_Source records:_
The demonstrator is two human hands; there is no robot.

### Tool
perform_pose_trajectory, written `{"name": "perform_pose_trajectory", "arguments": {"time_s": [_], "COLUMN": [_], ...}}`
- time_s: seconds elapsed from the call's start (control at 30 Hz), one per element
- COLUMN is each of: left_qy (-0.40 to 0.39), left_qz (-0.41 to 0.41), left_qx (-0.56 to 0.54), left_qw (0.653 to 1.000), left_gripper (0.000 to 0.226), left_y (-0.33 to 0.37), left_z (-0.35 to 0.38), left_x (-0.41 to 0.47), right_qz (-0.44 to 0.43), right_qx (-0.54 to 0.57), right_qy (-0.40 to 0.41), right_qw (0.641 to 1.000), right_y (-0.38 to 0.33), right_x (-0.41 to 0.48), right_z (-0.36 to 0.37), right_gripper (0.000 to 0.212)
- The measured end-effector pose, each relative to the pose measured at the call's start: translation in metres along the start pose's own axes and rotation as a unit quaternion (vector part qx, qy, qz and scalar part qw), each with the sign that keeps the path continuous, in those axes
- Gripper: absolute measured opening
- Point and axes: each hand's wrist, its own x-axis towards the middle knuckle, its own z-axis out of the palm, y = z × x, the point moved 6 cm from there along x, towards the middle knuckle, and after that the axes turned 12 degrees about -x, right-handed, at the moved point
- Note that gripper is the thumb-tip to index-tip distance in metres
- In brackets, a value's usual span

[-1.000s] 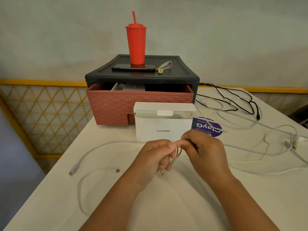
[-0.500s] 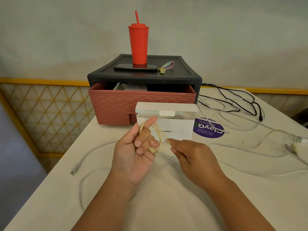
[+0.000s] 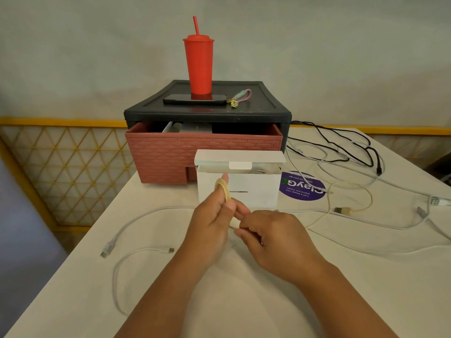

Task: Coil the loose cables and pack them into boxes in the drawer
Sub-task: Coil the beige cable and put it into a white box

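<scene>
My left hand (image 3: 211, 226) holds a small coil of cream cable (image 3: 224, 189) looped round its raised fingers. My right hand (image 3: 273, 236) pinches the same cable just beside the left fingers, and the rest of that cream cable (image 3: 366, 196) trails off to the right with its plug lying on the table. Right behind my hands stands a white box (image 3: 253, 191) with its lid flap open and white cable inside. Behind it, the brick-patterned red drawer (image 3: 170, 152) is pulled out of its black cabinet (image 3: 275, 111), with white boxes visible inside.
A loose white cable (image 3: 136, 220) lies on the table at the left. More white cables (image 3: 390, 225) and a black cable (image 3: 351, 147) sprawl at the right. A red tumbler (image 3: 198, 64), phone (image 3: 195, 100) and keychain (image 3: 240, 96) sit on the cabinet. A purple sticker (image 3: 302, 186) is on the table.
My right hand has moved back in against my left hand, bringing the cable round the left fingers. The coil on the left fingers looks tighter than half a second ago.
</scene>
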Motion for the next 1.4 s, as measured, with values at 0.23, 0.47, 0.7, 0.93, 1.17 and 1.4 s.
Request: {"name": "perform_pose_trajectory", "arguments": {"time_s": [0.23,0.47,0.7,0.93,1.17,1.4], "left_qy": [-0.071,-0.105,-0.079,-0.044,-0.080,-0.133], "left_qz": [-0.049,-0.127,-0.218,-0.198,-0.212,-0.265], "left_qx": [-0.031,-0.196,-0.410,-0.320,-0.150,-0.276], "left_qw": [0.996,0.967,0.882,0.925,0.963,0.914], "left_gripper": [0.028,0.028,0.034,0.020,0.022,0.013], "left_y": [-0.008,-0.006,-0.010,-0.015,-0.022,-0.018], "left_z": [0.009,0.015,0.029,0.035,0.034,0.039], "left_x": [-0.005,-0.007,-0.014,-0.012,-0.015,-0.020], "right_qz": [0.044,0.109,0.194,0.305,0.318,0.292], "right_qx": [0.035,0.100,0.357,0.372,0.257,0.265], "right_qy": [0.090,0.078,-0.025,0.029,0.086,0.081], "right_qw": [0.994,0.986,0.914,0.876,0.909,0.916], "right_y": [0.012,0.023,0.011,0.018,0.040,0.035], "right_x": [0.004,0.006,0.006,0.002,0.001,0.003], "right_z": [-0.019,-0.021,-0.004,-0.005,-0.017,-0.017], "right_gripper": [0.026,0.035,0.052,0.043,0.042,0.042]}}
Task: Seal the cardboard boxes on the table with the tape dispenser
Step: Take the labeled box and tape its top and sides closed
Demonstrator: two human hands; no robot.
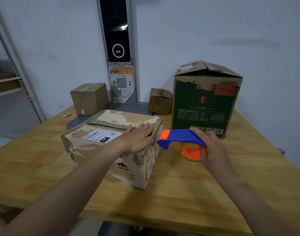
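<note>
A worn brown cardboard box (pixel 101 150) with a white shipping label sits in the middle of the wooden table (pixel 179 193). My left hand (pixel 139 138) lies flat on the box's top near its right edge, fingers straight, pressing the flaps down. My right hand (pixel 212 149) grips a blue and orange tape dispenser (pixel 178 138) just right of the box. The dispenser's orange front end almost touches the box's upper right edge. A roll of clear tape sits in the dispenser under my fingers.
A tall green-printed box (pixel 205 106) with loose top flaps stands at the back right. A small taped box (pixel 89 99) sits back left, and a small open box (pixel 160 102) back centre. A grey scale platform (pixel 76 123) lies behind the middle box. A white wall is beyond.
</note>
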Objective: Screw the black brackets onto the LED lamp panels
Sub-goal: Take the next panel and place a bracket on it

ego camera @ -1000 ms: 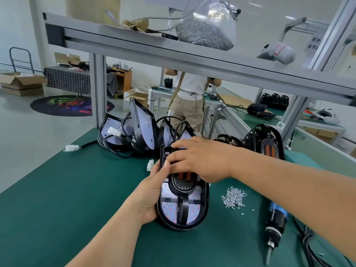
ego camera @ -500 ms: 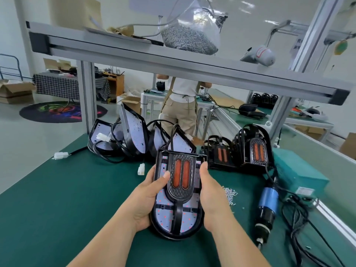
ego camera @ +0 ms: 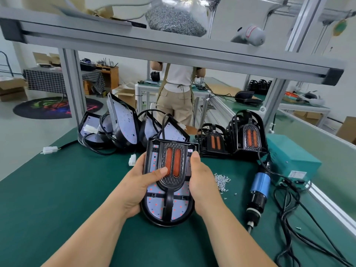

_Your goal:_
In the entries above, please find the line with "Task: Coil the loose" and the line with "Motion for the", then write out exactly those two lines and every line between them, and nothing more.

_Task solution:_
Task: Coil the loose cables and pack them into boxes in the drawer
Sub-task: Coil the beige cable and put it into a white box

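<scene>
My left hand (image 3: 211, 226) holds a small coil of cream cable (image 3: 224, 189) looped round its raised fingers. My right hand (image 3: 273, 236) pinches the same cable just beside the left fingers, and the rest of that cream cable (image 3: 366, 196) trails off to the right with its plug lying on the table. Right behind my hands stands a white box (image 3: 253, 191) with its lid flap open and white cable inside. Behind it, the brick-patterned red drawer (image 3: 170, 152) is pulled out of its black cabinet (image 3: 275, 111), with white boxes visible inside.
A loose white cable (image 3: 136, 220) lies on the table at the left. More white cables (image 3: 390, 225) and a black cable (image 3: 351, 147) sprawl at the right. A red tumbler (image 3: 198, 64), phone (image 3: 195, 100) and keychain (image 3: 240, 96) sit on the cabinet. A purple sticker (image 3: 302, 186) is on the table.
My right hand has moved back in against my left hand, bringing the cable round the left fingers. The coil on the left fingers looks tighter than half a second ago.
</scene>
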Motion for the next 1.4 s, as measured, with values at 0.23, 0.47, 0.7, 0.93, 1.17 and 1.4 s.

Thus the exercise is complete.